Tauranga accommodation providers are reporting an increase in visitor numbers of up to 19 per cent compared to last year.
Papamoa Beach Resort director Bruce Crosby says over June, visitor numbers were up 19 per cent compared to last year, and numbers during July’s school holiday have also increased.
“So far, bookings going into August are a bit lower than last year, but not disastrous by any means,” says Bruce.
“We’re in a good position, because even before COVID-19 more than 80 per cent of our visitors were domestic.
“However, people have been going out of their way to support us. As soon as we opened, one of our regular couples from Auckland booked an eight-day stay with us. We’re very grateful.”
Waihi Beach has also seen an increase.

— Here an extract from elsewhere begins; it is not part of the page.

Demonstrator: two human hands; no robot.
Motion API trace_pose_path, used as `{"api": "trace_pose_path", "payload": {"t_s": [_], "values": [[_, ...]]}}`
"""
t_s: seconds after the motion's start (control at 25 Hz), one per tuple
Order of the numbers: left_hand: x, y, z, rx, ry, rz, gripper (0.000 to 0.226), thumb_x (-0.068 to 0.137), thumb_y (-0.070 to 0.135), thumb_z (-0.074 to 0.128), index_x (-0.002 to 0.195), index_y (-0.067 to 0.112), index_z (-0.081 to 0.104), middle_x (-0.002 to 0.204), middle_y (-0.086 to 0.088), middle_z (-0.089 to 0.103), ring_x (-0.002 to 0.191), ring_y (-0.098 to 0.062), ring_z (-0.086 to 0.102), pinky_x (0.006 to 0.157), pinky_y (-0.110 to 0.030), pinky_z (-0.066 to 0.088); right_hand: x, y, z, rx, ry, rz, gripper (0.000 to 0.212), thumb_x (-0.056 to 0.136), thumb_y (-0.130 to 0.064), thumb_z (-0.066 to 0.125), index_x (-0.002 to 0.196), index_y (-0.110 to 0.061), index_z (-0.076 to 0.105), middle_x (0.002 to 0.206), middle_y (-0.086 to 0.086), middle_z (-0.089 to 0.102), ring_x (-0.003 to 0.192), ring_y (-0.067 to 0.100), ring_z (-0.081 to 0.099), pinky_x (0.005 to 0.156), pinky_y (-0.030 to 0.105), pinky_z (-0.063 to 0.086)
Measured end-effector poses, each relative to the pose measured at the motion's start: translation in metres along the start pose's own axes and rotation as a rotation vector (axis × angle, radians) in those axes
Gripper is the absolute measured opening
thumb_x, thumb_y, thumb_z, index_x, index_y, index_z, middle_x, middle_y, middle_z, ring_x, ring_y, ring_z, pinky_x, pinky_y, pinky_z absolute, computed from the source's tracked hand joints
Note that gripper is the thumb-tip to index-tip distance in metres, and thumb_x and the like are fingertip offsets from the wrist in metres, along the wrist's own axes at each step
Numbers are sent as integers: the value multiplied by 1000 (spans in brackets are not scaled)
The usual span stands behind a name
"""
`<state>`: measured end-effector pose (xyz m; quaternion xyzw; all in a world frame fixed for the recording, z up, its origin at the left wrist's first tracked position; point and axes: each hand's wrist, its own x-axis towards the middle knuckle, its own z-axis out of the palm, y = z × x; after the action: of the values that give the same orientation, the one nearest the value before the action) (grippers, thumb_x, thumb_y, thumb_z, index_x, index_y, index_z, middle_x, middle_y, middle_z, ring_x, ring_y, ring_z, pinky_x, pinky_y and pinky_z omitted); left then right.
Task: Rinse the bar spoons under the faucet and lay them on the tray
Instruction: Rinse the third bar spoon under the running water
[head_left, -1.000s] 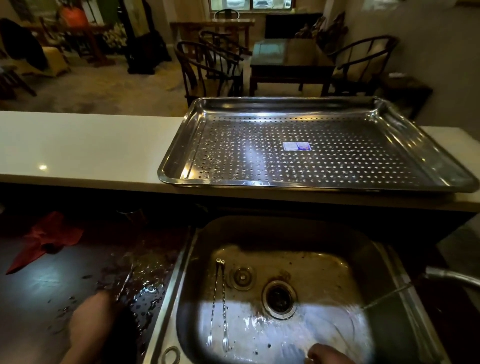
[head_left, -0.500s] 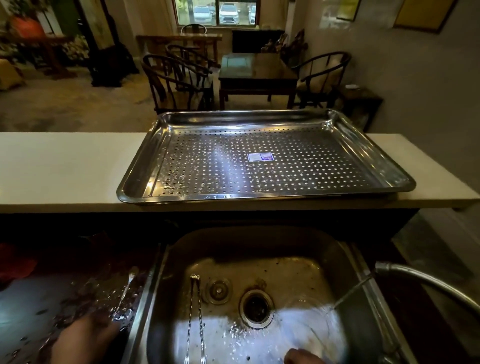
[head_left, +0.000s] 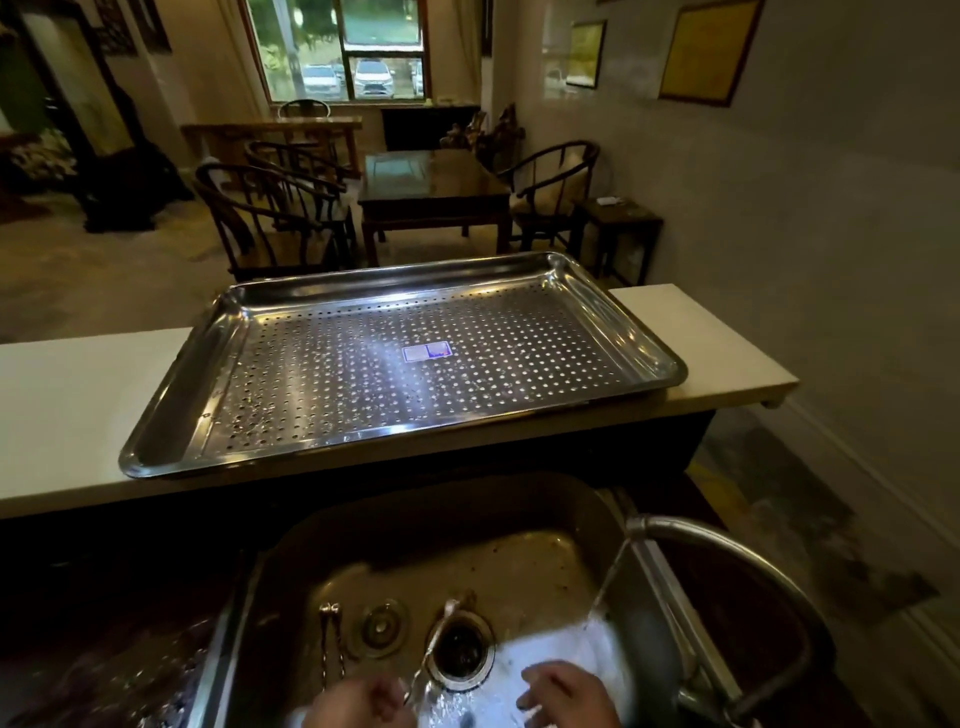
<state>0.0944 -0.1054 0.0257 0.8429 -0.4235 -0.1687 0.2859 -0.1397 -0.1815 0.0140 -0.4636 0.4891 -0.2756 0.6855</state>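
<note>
The left hand is now seen inside the sink, having been brought over from the dark wet counter on the left, where it was a second ago. A spoon, apparently taken from that counter, is pinched in its fingers. The held bar spoon is tilted up and away, not lying flat, with its far end over the drain. The right hand is further into view than before, near where the water stream from the faucet lands. Its fingers are loosely curled, and whether anything is held cannot be told. The stream is seen landing right of the held bar spoon, so it is judged beside the water, not properly under it yet. Two more bar spoons are left lying side by side on the sink floor, left of the drain. The tray on the white worktop behind the sink carries no spoons, only a label. Rinsing is judged just begun and nothing is laid out yet
</note>
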Motion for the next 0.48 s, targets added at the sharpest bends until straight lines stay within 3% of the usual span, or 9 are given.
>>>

Waihi Beach Paradise Resort owner Peter West says bookings are pouring in and they’ve had to turn people away.
Waihi Beach Top 10 Holiday Park owner Ian Smith says occupancy is up six per cent and revenue has doubled on the same period last year.
“Campgrounds along the Bay of Plenty coastline are the economic backbone for many communities, with our campground alone contributing $10 million in visitor revenue each year,” says Ian.
“Kiwis are spending money at home, and provided they receive good service and value, I think the trend is set to continue.”
Some accommodation providers are still seeing a decline in visitors, like Harbourside City Backpackers whose market is 70 per cent international travellers.
But, owners Sarah Meadows and Matt Young are looking on the bright side – the lull in business has created the perfect time to close, and complete their pre-planned renovation and rebrand to Wanderlust NZ.
“We started our renovation in January, and it’s obviously been a bit delayed,” says Sarah.
“As well as the earthquake strengthening work and alterations we’d already planned, we’re now tailoring the renovation so it appeals more to domestic travellers.
“This includes adding 42 beds – bringing the total to 114 – and constructing a special group area for up to 30 guests with stunning harbour views.
“By adding more beds into our establishment, we hope it will bring more people into the city centre, which businesses are desperate for.”
Sarah and Matt aren’t the only ones using the post-COVID period to renovate. Mount Maunganui Beachside Holiday Park is adding more self-contained units and Hotel Armitage is upgrading its rooms and conference centre.
“Until the borders re-open and we see more international visitors, we have to do things a bit differently,” says Sarah.
“It’s a good time to renovate, and work to grow our New Zealand customer base.”